(Collected data entries)

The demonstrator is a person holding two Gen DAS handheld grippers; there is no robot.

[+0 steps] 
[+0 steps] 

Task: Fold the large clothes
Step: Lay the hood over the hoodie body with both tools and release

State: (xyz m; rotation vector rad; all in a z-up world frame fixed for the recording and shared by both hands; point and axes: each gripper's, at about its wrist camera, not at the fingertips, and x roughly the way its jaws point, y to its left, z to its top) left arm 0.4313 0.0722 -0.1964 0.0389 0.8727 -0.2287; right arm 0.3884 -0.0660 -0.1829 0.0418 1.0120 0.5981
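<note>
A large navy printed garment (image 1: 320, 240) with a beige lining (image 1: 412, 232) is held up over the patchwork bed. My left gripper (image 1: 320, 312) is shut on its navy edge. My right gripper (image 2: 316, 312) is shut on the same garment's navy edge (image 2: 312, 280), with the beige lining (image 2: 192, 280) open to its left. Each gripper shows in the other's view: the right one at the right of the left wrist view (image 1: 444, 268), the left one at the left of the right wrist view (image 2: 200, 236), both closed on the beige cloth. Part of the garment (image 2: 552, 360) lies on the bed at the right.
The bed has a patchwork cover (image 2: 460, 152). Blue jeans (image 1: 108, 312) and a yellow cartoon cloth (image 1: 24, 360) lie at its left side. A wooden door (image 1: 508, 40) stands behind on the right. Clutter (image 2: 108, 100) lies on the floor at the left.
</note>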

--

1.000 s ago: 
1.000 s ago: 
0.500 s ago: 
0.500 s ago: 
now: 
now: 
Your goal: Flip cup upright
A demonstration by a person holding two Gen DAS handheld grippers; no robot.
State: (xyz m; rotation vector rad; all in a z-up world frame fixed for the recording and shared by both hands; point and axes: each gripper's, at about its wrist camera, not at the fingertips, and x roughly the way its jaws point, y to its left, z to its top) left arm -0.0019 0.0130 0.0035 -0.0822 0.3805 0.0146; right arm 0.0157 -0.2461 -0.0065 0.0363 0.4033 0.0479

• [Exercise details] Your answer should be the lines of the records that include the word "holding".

• [Task solution]
The demonstrator is a person holding two Gen DAS handheld grippers; there is no robot.
A demonstration by a person holding two Gen DAS handheld grippers; no robot.

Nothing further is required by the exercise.